Since 2003, Cisco Systems has operated an innovative program that blends career development for high-potential, senior-level employees with the company’s philanthropic and community-relations goals. Cisco’s Leadership Fellows Program enables “top talent leaders” — defined as self-motivated, high-performing and high-potential vice presidents and directors who are committed to their own professional development — to work with a non-profit organization for up to one year and then return to their former position, inspired, rejuvenated and with enhanced leadership skills. The Fellows are considered full-time Cisco employees and receive their salaries and benefits during their period of service.

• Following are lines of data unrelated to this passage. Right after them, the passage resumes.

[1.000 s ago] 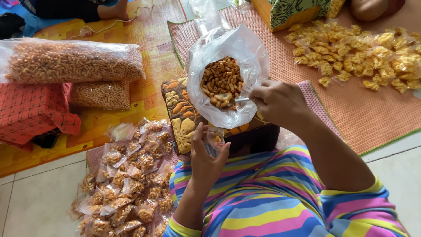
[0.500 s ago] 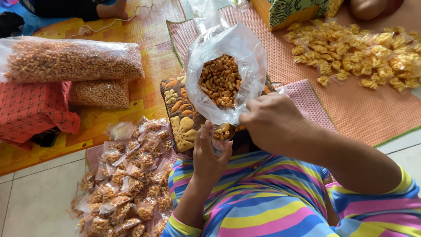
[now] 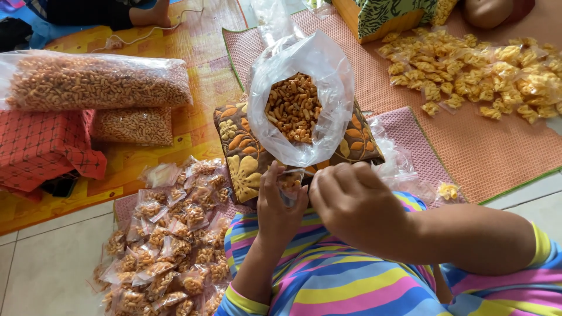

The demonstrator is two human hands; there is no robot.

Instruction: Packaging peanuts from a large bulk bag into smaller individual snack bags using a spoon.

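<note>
Since a second before, the right hand (image 3: 357, 205) had come down from the rim of the big clear bag (image 3: 301, 99) and met the left hand (image 3: 278, 202) in front of the person's lap. Both hands were pinched together on one small clear packet (image 3: 291, 181) of orange snack pieces, held just below the big bag and just above the striped clothing. How the packet's long axis ran could not be told, since fingers hid most of it.

That big bag stood upright with its mouth open toward the camera, resting on one brown flowered cushion (image 3: 243, 155), and was partly filled with short orange curls. Left of it lay two long sealed bags of the same snack (image 3: 96, 82), their long axes running left to right, one behind the other. A heap of filled small packets (image 3: 170, 234) lay on the floor by the left arm, too many to count. A second spread of yellow packets (image 3: 480, 64) covered the pink mat (image 3: 410, 140) at the upper right.
</note>
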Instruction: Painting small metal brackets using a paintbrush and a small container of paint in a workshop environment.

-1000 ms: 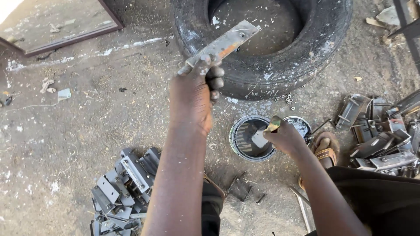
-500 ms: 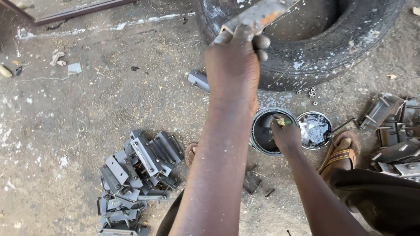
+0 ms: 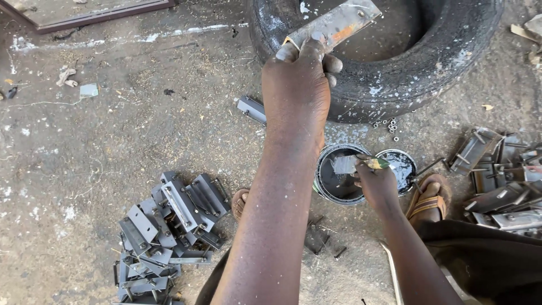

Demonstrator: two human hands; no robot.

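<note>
My left hand is raised and grips a flat grey metal bracket with a rust patch, held up in front of a black tyre. My right hand holds a paintbrush whose bristles dip into a round tin of black paint on the ground. The tin's lid, wet with black paint, lies right beside it.
A heap of dark painted metal brackets lies at the lower left. More grey brackets are piled at the right, by my sandalled foot. One bracket lies beside the tyre, with small nuts scattered nearby. A framed panel sits top left.
My left hand has kept the bracket raised while the view shifted. My right hand has moved the brush into the paint tin.
</note>
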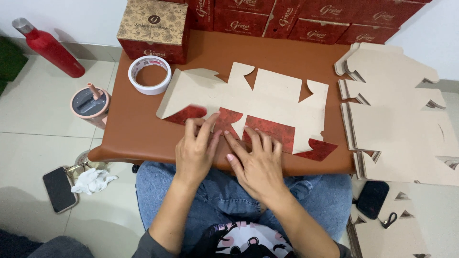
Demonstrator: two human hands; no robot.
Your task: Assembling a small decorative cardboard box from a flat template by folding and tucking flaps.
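Observation:
A flat die-cut cardboard box blank (pixel 272 98), plain tan on its upper face and red-patterned on the folded-up near flaps, lies across a brown table (pixel 138 129). My left hand (pixel 195 152) presses flat on the near folded red flap, fingers spread. My right hand (pixel 256 165) lies beside it on the same near edge, fingers spread over the red panel. Neither hand grips anything; both press down on the cardboard.
A roll of white tape (pixel 149 74) and a finished patterned box (pixel 154 29) sit at the table's far left. Red boxes (pixel 306 16) line the back. A stack of flat blanks (pixel 401 114) lies to the right. A red bottle (pixel 48 47), pink tumbler (pixel 90 104) and phone (pixel 59 189) are on the floor at left.

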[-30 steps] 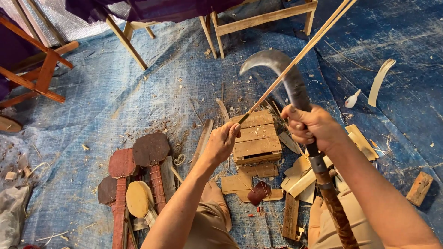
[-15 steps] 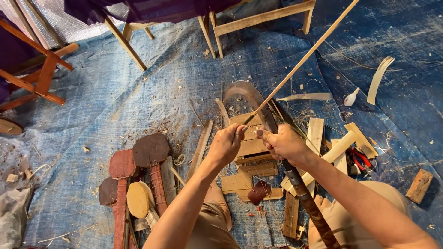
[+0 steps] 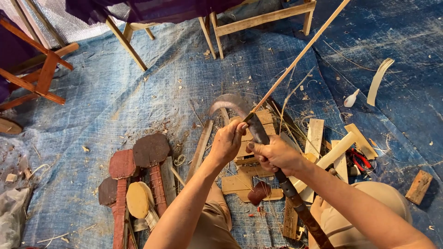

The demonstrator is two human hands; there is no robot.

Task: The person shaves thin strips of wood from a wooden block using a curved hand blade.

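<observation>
bamboo strip runs as a long thin line from low centre up to the top right edge of the view, its long axis on a steep diagonal, its lower end pointing down-left into the left hand and its far end pointing up-right past the frame; going from the left: folding wooden stands sit at the left edge on the blue tarp that covers the floor; nearer, a cluster of small wooden instrument bodies with round heads and long necks lies flat on the tarp, dark red-brown ones beside a pale one; the left hand is closed on the lower end of the strip, fingers curled tight round it, held above a small slatted wooden block; the curved blade of a sickle-like knife arcs up and left of that hand, its edge meeting the strip just beside the left fingers; the right hand is clamped round the knife's handle, which slants down-right, dark and banded; to the right, pale wood offcuts lie scattered, red-handled pliers rest among them, and a curled pale shaving lies well apart at the far right.
</observation>
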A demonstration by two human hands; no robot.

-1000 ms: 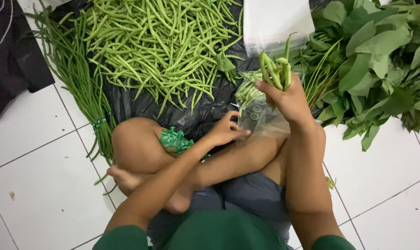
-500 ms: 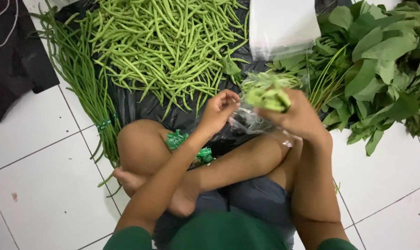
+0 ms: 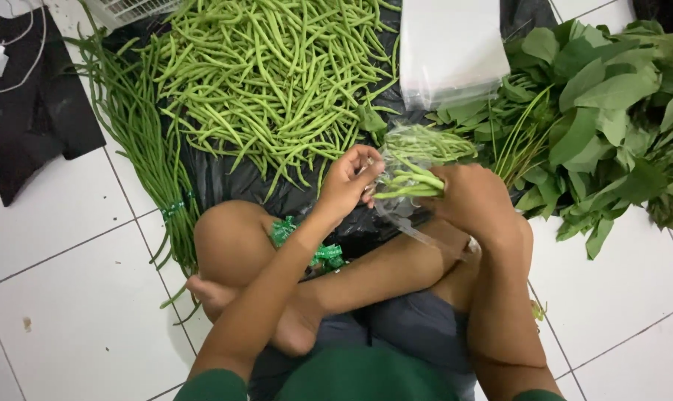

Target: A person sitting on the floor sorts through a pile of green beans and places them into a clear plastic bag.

Candidates for the program go through a rigorous selection process, and each Fellow is matched with a non-profit assignment that requires his or her specific business expertise and that will improve their management and technical skills. To date, 31 Fellows have been chosen, coming from all areas of the company, including engineering, marketing, finance and administration.

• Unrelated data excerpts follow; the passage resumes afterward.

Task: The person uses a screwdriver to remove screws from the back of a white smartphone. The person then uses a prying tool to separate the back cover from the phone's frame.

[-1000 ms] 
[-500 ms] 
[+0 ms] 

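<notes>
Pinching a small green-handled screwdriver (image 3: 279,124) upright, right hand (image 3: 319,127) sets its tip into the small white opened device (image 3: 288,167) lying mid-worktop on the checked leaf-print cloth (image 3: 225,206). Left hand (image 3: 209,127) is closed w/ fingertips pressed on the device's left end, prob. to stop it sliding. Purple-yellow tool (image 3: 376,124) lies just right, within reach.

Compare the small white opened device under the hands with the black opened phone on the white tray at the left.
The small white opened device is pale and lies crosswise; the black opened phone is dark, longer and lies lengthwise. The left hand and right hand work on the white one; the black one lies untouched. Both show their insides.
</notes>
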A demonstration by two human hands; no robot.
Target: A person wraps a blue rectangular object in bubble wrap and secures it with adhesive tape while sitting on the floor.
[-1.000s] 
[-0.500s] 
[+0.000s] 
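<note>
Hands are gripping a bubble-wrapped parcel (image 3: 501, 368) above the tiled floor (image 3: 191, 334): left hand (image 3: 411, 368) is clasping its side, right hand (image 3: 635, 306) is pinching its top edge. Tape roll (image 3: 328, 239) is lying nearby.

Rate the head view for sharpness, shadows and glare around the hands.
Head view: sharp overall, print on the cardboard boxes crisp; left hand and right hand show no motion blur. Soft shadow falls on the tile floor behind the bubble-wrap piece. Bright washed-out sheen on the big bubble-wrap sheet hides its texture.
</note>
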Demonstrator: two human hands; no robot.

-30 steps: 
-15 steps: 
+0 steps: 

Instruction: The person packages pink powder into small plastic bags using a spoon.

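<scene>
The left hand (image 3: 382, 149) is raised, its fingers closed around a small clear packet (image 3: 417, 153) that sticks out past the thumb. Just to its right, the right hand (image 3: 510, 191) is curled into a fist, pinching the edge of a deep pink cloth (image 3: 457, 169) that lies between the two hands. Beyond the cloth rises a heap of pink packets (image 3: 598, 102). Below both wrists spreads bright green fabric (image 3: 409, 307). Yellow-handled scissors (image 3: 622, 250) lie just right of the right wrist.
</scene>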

Molly Tschang recently served as temporary executive director of NetHope, a consortium of leading nongovernmental organizations, as it conducted a search for someone to permanently fill the job. Tschang helped NetHope leverage technology to build and strengthen relationships among 17 international agencies that are important players in the developing world. For Cisco, her enhanced skills in collaboration and negotiation not only will enhance her performance when she returns to work, but may also enable her to generate future business.
Ernst & Young’s Corporate Responsibility Fellows Program appeals to top performers looking for a way to give back to the world through work, while exploring a new country and culture. The Fellows program sends a highly select group of high-octane talent to low-income countries for three months at full pay. They use their skills to galvanize promising local entrepreneurs at a critical point in their business — typically providing help they couldn’t otherwise afford — and help jump-start growth in these emerging markets. “Fellows come back rejuvenated, transformed,” reports Maria Pena, Americas leader of entrepreneurship — corporate responsibility. “They love it.”

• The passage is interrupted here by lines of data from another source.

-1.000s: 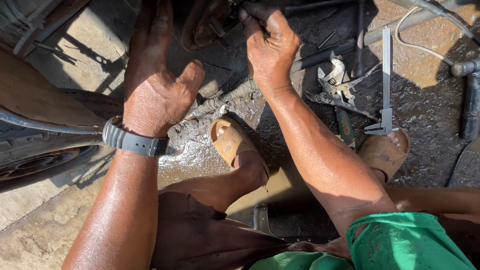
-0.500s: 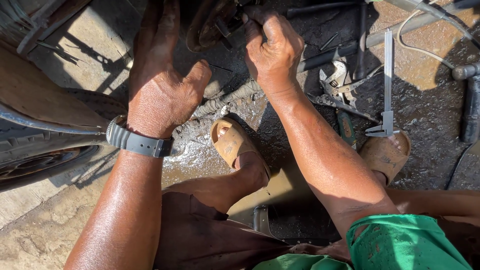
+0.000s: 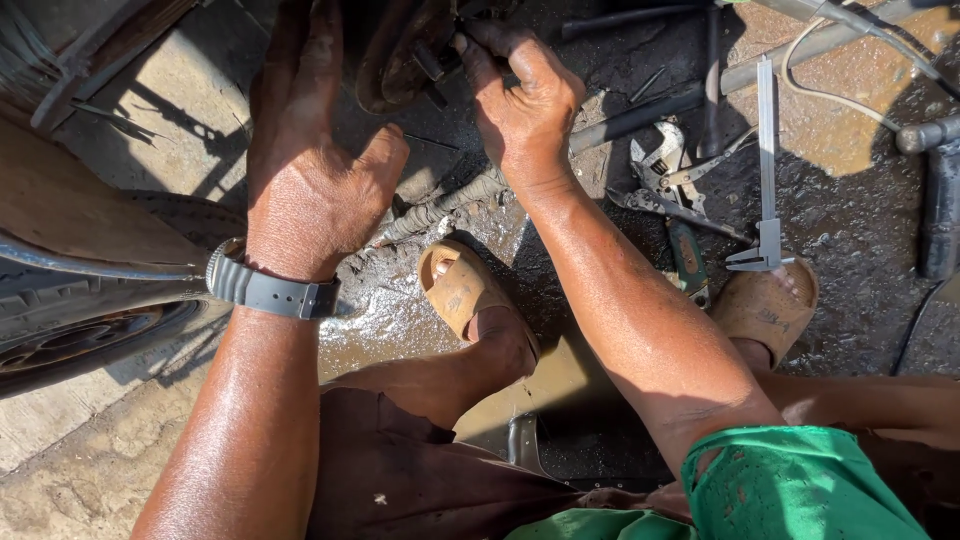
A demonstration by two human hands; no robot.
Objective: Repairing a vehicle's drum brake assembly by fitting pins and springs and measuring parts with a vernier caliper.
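Observation:
My left hand, with a dark watch on the wrist, reaches up to a rusty round metal part at the top of the view; its fingertips are hidden in shadow against the part's left side. My right hand has its fingers pinched on a small dark piece on the right side of the same part. What the pinched piece is cannot be made out.
A tyre lies at the left. On the oily ground at the right lie a metal caliper, pliers, a green-handled tool, pipes and a white cable. My sandalled feet rest below.
Both hands have shifted slightly upward and to the right toward the rusty part. The right fingers have closed in tighter on the small piece.

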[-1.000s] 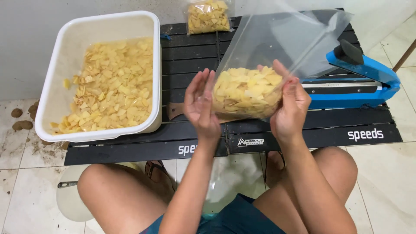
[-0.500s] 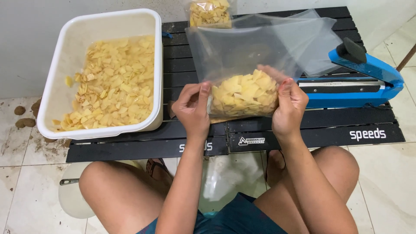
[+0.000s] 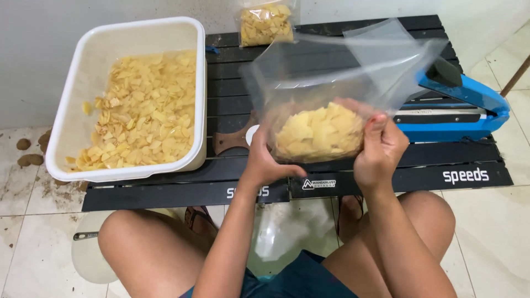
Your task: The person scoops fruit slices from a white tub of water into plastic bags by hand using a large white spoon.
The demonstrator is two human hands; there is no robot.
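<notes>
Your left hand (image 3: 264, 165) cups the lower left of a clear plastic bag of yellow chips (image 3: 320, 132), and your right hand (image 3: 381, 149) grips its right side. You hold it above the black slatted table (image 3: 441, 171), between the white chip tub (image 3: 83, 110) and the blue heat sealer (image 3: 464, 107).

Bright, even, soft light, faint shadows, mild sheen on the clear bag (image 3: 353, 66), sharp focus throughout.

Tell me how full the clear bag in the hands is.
Partly full: chips fill the bottom of the clear bag, gripped by the left hand and right hand; its upper part is empty.
</notes>
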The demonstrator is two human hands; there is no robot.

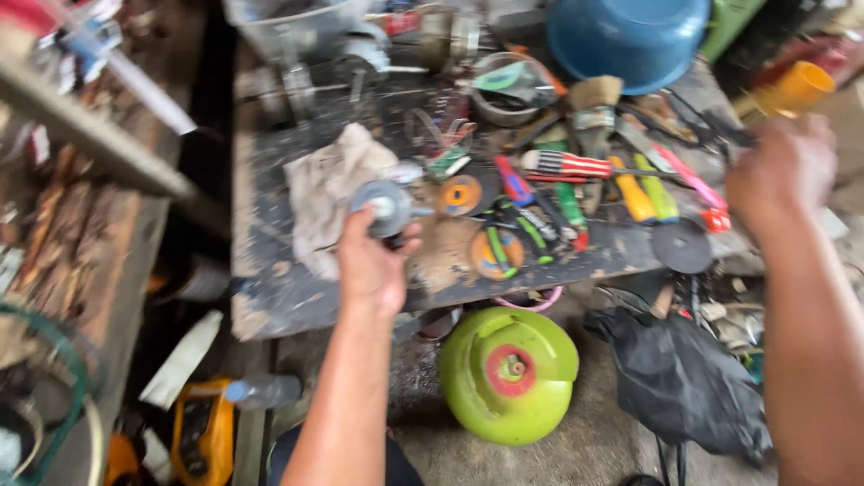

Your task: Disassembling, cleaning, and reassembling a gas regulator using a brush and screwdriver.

Simply giving employees access to charitable work through their job is an effective way to amp up engagement. More than a third of the 106,000 employees of BT (formerly British Telecom) already actively volunteer during their off-hours, according to a company internal survey. Another 30 percent would like to. That’s why in April 2009, BT introduced its first coordinated, companywide Volunteer Program.
BT’s vision is to effectively pair work teams and individual executives with productive volunteer opportunities that match their personal interests and career development needs. For example, a division that needs team building may spend a day together erasing graffiti off inner-city walls. One CEO of a BT business unit is volunteering his time mentoring the CEO of a charitable organization.
To give this new coordinated volunteer initiative the same strategic heft as BT’s other operations, the company appointed Helen Simpson, a long-time BT executive with deep operational experience in bringing products to market, to head up the program. One of her first steps was to conduct “market research” on BT’s employees to identify areas where the workforce wanted to dedicate its volunteering energies. By launching an enhanced, cohesive volunteer effort during this precarious economic period, BT hopes not just to satisfy its employees’ desire for community service but leverage their skills to help not-for-profits struggling in the financial slump.
In other words, a positive payback all around.